For more on drafting contracts generally, see our post on [AI contract drafting](/blog/ai-contract-drafting) and the [drafting solution](/solutions/draft) on the Niyam platform.

## Seat vs venue - why the distinction matters
No issue in Indian arbitration law has generated more litigation over the past decade than the seat/venue distinction. The seat determines the juridical home of the arbitration - the law that governs procedure, the court that has supervisory jurisdiction, and the nationality of the award. The venue is merely the physical location of hearings, which can shift from city to city for convenience without affecting the legal seat.

The Supreme Court has confirmed the primacy of the seat in a series of decisions. Where a contract designates a "place of arbitration" without calling it a "seat", courts have had to determine from surrounding circumstances whether the designation was intended as a seat or merely a venue. Clauses that say "arbitration shall be conducted in Mumbai" without explicitly calling Mumbai the seat have generated competing interpretations.

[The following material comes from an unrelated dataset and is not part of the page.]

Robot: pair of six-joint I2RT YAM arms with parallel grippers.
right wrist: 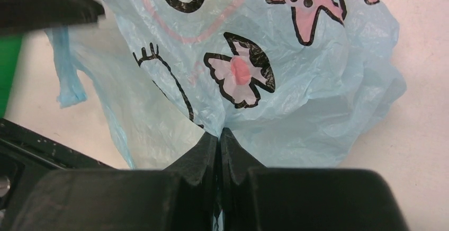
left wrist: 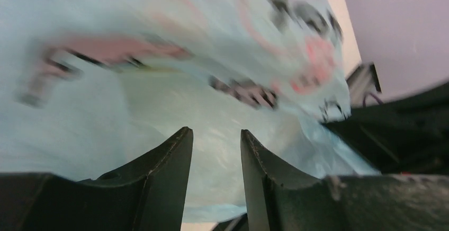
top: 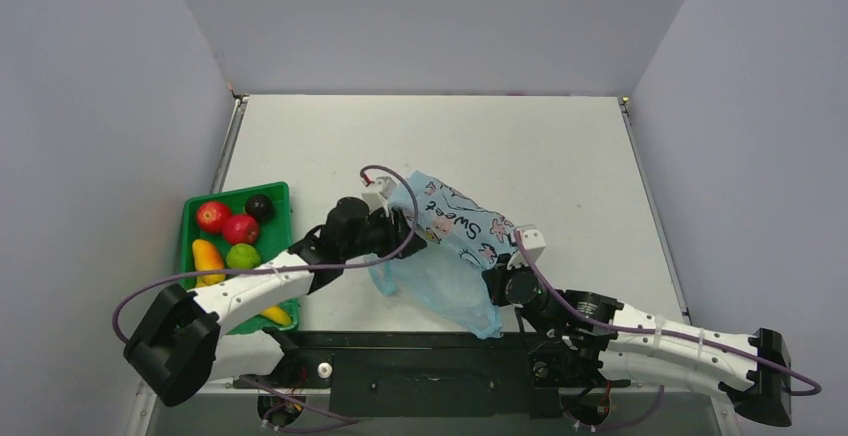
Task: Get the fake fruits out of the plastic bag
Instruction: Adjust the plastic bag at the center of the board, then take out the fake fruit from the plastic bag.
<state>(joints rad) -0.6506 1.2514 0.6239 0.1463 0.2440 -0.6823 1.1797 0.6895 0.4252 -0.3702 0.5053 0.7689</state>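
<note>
Right wrist shows the right gripper pinched tight on the bag (a fold of film), between both arms. At its other end the left gripper stands narrowly parted; a dark fruit and a green fruit lie in the tray.

Lt-blue plastic bag w/ pink & blk figures; green tray
</note>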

The practical lesson is this: use the word "seat" explicitly. "The seat of arbitration shall be Mumbai" is unambiguous. "Hearings may be conducted in such place as the parties agree" can then cover flexibility of venue without confusion.

The seat vs venue question becomes especially important in international commercial arbitration. If an Indian company contracts with a foreign party and the seat is expressly placed in Singapore, Part I of the Act (and the jurisdiction of Indian courts to intervene) is largely excluded. Only Part II applies, for enforcement of the Singapore-seated award in India.

## Commencing arbitration and appointing arbitrators (Section 11)
A party wishing to commence arbitration typically serves a notice of arbitration on the other side. Section 21 of the Act provides that, unless the parties have agreed otherwise, the arbitral proceedings commence on the date on which a request for the dispute to be referred to arbitration is received by the respondent. This date matters for limitation purposes.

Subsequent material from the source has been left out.